Karena cerdas  dan tekun, Mahfuzh Al-Tarmisi akhirnya menjadi salah seorang pengajar  di Masjid  Al-Haram, Makkah. Malah, ia dipandang  sebagai seorang pakar hadis tentang Shahîh Al-Bukhârî. Selain  itu, ia juga merupakan isnâd (mata rantai)  yang sah dalam meneruskan pengajaran Shahîh Al-Bukhârî dan diberi  hak memberikan  ijazah kepada murid-muridnya (antara lain K.H. Hasyim Asy‘ari, pendiri Nahdlatul Ulama) yang berhasil  menguasai karya  itu. Ijazah itu berasal dari Al-Bukhari sendiri  (sekitar seribu tahun yang silam) dan diserahkan secara beranting melalui 23 generasi. Kala itu, Syeikh Mahfuzh Al-Tarmisi merupakan mata rantai terakhir.
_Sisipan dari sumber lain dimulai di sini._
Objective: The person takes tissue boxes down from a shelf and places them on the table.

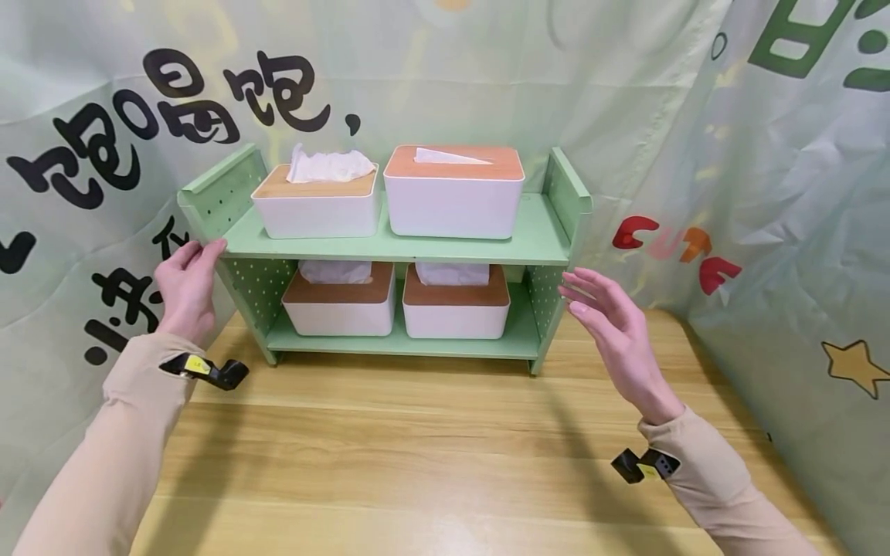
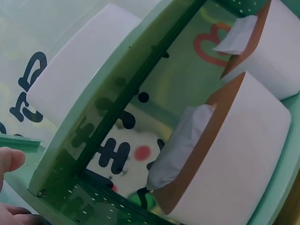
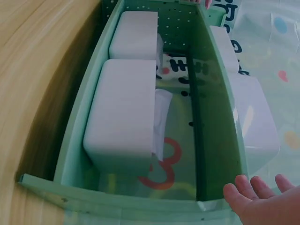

Ulama yang berwawasan luas ini berpulang pada  Ahad, 1 Rajab 1338 H/21 Maret 1920 M, dengan meninggalkan sejumlah  karya. Antara lain Al-Siqâyah Al-Mardhiyyah fî Asâmî Al-Kutub Al-Fiqhiyyah li Ashhâbinâ Al-Syâfi‘iyyah,  Muhihbah  dzi Al-Fadhl ‘alâ Syarh Al-‘Allâmah Ibn Hajar,  Kifâyah Al-Mustafîd limâ ‘Alâ min Al-Asânid,  Manhâj Dzawî Al-Nazhar fî Syarh Manzhûmah ‘Ilm Al-Âtsâr,  Nail Al-Ma‘mûl,  Al-Khil‘ah Al-Fikriyyah fî Syarh Al-Minhah Al-Khairiyyah, Al-Badr Al-Munîr fî Qirâ’ah Ibn Katsîr, Tanwîr Al-Shadr fî Qirâ’ah Ibn ‘Amr, Insyirâh Al-Fawâ’id fî Qirâ’ah Hamzah,  Ta‘mîm Al-Manâfi‘ fî Qirâ’ah Nâfi‘, Al-Fawâ’id Al-Tarmîsiyyah fî Asâmî Al-Qirâ’at Al-‘Asyariyyah, dan Is‘âf Al-Mathâli‘ Syarh Al-Badr Al-Lâmi‘. 

Perjalanan hidup ulama yang satu itu menyajikan suatu teladan indah: ketika berpulang, ia meninggalkan sejumlah karya tulis. Mungkin, ketika menyusun karya-karya tulisnya tersebut, ia ingin meneladani para ulama raksasa sebelum dirinya. Sehingga, lewat karya-karya tulis tersebut, nama mereka tidak lekang ditelan zaman dan ilmu serta pengalaman mereka tetap terwariskan dari satu zaman ke lain zaman. Misalnya, Al-Bukhari, Muslim, Al-Ghazali, Ibn Rusyd, Al-Qurthubi, Ibn Sina, dan lain-lainnya. Kiranya jejak indah Syeikh Mahfuzh Al-Tarmisi ini diikuti para ulama dan kiai masa kini. Juga, kita yang bukan ulama dan kiai. Semoga!